A centrepiece of the deal is a privately financed pipeline capable of moving at least 1 million barrels per day of low-emission Alberta bitumen to the Pacific Coast for export to Asia. The project — additional to the Trans Mountain Expansion — would include Indigenous equity stakes backed by federal and provincial loan guarantees.
Alberta will act as the project proponent and seek designation under the Building Canada Act, with an application due by July 1, 2026. If approved, Ottawa commits to enabling bitumen exports from a deep-water port, including revisiting the Oil Tanker Moratorium Act if required.
The two governments also agreed to begin immediate trilateral talks with British Columbia and to meaningfully engage Indigenous Nations in both provinces.
Ottawa made several major concessions as part of the deal:
The federal Oil and Gas Emissions Cap will not proceed.
Clean Electricity Regulations in Alberta will be suspended pending a new carbon-pricing agreement.
Alberta’s Technology Innovation and Emissions Reduction (TIER) program will be recognized as the primary regulatory tool for large emitters, including the electricity sector.
Future amendments to the Competition Act will remove certain “greenwashing” provisions that Ottawa says have created investor uncertainty.
A new industrial carbon-pricing agreement, built around the TIER system and a minimum effective credit price of $130 per tonne, must be finalized by April 1, 2026. Both sides say the system will be tailored to oil and gas, electricity, fertilizer, cement, and other large-emitting sectors.
The agreement fast-tracks the Pathways Alliance’s massive carbon capture, utilization and storage (CCUS) project — described as the world’s largest — with Alberta extending its ACCIP incentive program and Ottawa pledging federal tax credits and loan guarantees.
The Pathways project and the new bitumen pipeline are declared mutually dependent: neither will proceed without the other, and a trilateral MOU with Pathways companies must be completed by April 1, 2026.
To support rapidly rising electricity demand, including thousands of megawatts of planned AI computing capacity, the two governments committed to:
Designing a nuclear generation strategy in Alberta by early 2027
Building major transmission interties with B.C. and Saskatchewan
Creating policies to stabilize power prices and attract investment
Developing Canadian supply chains for CCUS equipment, steel, and pipe
The governments pledged to streamline permitting processes across federal, provincial, and municipal agencies, targeting a maximum two-year timeline for major project approvals.

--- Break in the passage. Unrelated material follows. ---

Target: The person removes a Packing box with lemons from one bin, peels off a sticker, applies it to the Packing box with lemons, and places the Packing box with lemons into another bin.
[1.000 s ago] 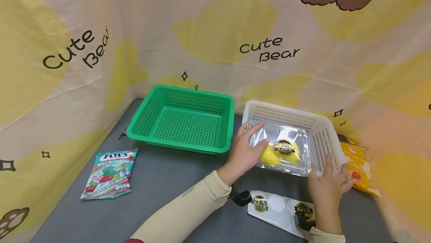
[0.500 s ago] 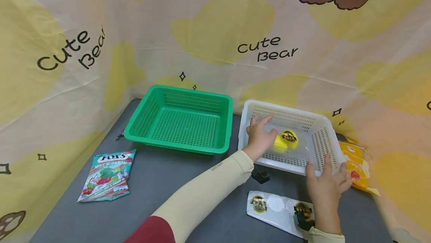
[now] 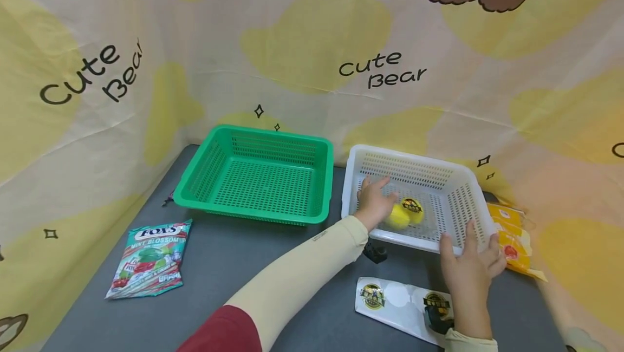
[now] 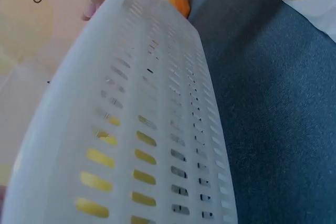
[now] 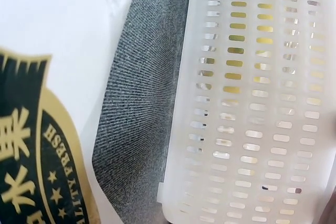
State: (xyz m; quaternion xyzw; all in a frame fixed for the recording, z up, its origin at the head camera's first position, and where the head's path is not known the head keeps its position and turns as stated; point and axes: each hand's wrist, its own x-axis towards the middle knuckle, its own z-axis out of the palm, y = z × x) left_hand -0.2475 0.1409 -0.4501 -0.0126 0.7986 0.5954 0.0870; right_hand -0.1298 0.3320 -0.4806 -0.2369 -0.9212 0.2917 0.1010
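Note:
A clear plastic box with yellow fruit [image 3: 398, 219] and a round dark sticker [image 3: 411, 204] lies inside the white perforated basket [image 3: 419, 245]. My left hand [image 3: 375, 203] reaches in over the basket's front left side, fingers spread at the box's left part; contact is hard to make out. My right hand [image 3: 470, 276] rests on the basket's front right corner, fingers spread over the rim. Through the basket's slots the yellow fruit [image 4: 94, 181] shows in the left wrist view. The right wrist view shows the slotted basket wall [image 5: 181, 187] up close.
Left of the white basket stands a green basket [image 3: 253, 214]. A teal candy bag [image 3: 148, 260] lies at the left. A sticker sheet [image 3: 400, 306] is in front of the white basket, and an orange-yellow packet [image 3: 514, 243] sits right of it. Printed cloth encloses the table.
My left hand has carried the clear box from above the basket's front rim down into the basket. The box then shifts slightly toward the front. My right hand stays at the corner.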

They will also negotiate a single impact-assessment process to eliminate overlapping reviews.
Both governments committed to early, meaningful consultation with Indigenous communities and to expanding participation through ownership structures, benefit agreements, and federal-provincial loan guarantees.

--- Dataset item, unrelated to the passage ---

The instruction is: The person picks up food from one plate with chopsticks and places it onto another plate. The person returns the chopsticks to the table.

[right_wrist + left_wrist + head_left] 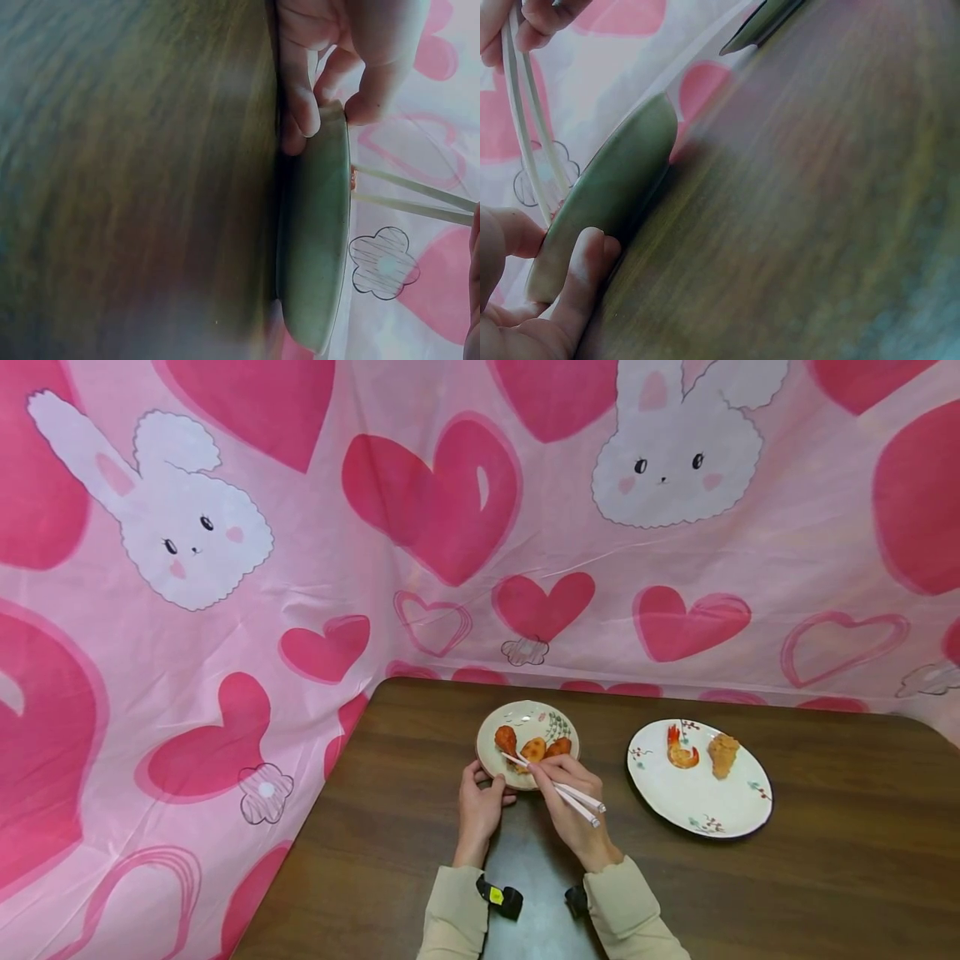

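My left hand (pixel 480 806) grips the near left rim of a small round plate (pixel 525 714), thumb on the rim and fingers underneath. On that plate lie a reddish drumstick-shaped piece (pixel 506 740), a yellow-orange piece with brown spots (pixel 534 749) and another reddish-brown piece (pixel 559 747). White chopsticks (pixel 576 806) are held in my right hand (pixel 581 835), their tips among the food at the plate's near side. Both wrist views show the plate's green outer side (pixel 622 165) from low down, with the chopsticks (pixel 420 202) reaching over its rim; the food is mostly hidden there.
Right of the small plate, a larger oval white plate (pixel 686 802) with floral sprigs bears a shrimp (pixel 682 752) and a golden fried piece (pixel 723 756). Both plates are on a brown wooden table (pixel 847 860). A pink heart-and-rabbit cloth (pixel 555 543) hangs along the table's back and left edges.
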`<state>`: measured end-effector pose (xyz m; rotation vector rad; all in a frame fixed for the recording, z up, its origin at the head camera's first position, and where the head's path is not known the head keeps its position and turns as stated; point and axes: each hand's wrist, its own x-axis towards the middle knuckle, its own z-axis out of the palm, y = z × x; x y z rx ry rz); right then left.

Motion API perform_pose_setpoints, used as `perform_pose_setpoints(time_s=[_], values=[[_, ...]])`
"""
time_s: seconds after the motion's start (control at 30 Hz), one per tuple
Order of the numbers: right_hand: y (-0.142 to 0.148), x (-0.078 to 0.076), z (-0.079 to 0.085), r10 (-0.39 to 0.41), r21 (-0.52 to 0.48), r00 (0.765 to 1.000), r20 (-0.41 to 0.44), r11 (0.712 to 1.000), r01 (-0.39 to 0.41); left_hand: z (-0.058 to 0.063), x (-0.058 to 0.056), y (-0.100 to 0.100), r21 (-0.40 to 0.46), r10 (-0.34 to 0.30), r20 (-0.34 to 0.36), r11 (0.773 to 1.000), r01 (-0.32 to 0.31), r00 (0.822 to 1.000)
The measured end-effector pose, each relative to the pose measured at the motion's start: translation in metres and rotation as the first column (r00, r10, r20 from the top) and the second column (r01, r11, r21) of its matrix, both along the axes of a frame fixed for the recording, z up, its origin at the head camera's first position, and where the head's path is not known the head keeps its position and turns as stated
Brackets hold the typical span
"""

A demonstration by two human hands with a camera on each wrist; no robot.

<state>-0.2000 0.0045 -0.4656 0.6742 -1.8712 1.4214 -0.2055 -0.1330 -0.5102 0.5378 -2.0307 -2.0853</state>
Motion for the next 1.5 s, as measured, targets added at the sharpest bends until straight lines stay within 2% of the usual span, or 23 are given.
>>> perform_pose_setpoints(time_s=[0.33,0.8,1.0,1.27,1.5], values=[[0.002,0.000,-0.001,-0.002,-0.009,1.000,0.008,1.000,0.002,0.000,0.000,0.001,0.007,-0.007,-0.024,1.000,0.007,1.000],[0.007,0.002,-0.001,0.003,-0.066,1.000,0.001,0.998,-0.003,0.001,0.000,0.002,-0.002,-0.009,-0.017,1.000,0.009,1.000],[0.009,0.005,0.003,-0.027,-0.073,0.999,0.040,0.997,0.030,0.000,0.000,0.002,0.007,-0.009,-0.016,1.000,0.009,1.000],[0.015,0.015,0.018,-0.071,-0.073,0.996,0.061,0.994,0.076,-0.002,0.000,0.002,0.007,-0.001,-0.021,1.000,0.001,1.000],[0.031,0.014,0.013,-0.113,-0.070,0.991,0.076,0.990,0.119,-0.005,-0.001,0.001,-0.014,0.001,-0.012,1.000,-0.001,1.000]])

An Implementation Committee will oversee a series of deadlines, including:
Carbon-pricing agreement: April 1, 2026
Methane-reduction equivalency agreement: April 1, 2026
Pathways trilateral MOU: April 1, 2026
Impact-assessment cooperation agreement: April 1, 2026
Pipeline application submission: July 1, 2026
Alberta’s AI data-centre incentives framework: July 1, 2026
Alberta nuclear strategy: Jan. 1, 2027
The MOU marks one of the most comprehensive energy and infrastructure agreements ever struck between Ottawa and Alberta, aiming to balance economic expansion, emissions reductions, and investor certainty at a time when global demand for both traditional and low-carbon energy remains high.
Both governments framed the pact as essential to Canada’s ambitions to become a “global energy superpower” — and as a signal to global markets that Canada is prepared to move major projects from concept to construction at unprecedented speed.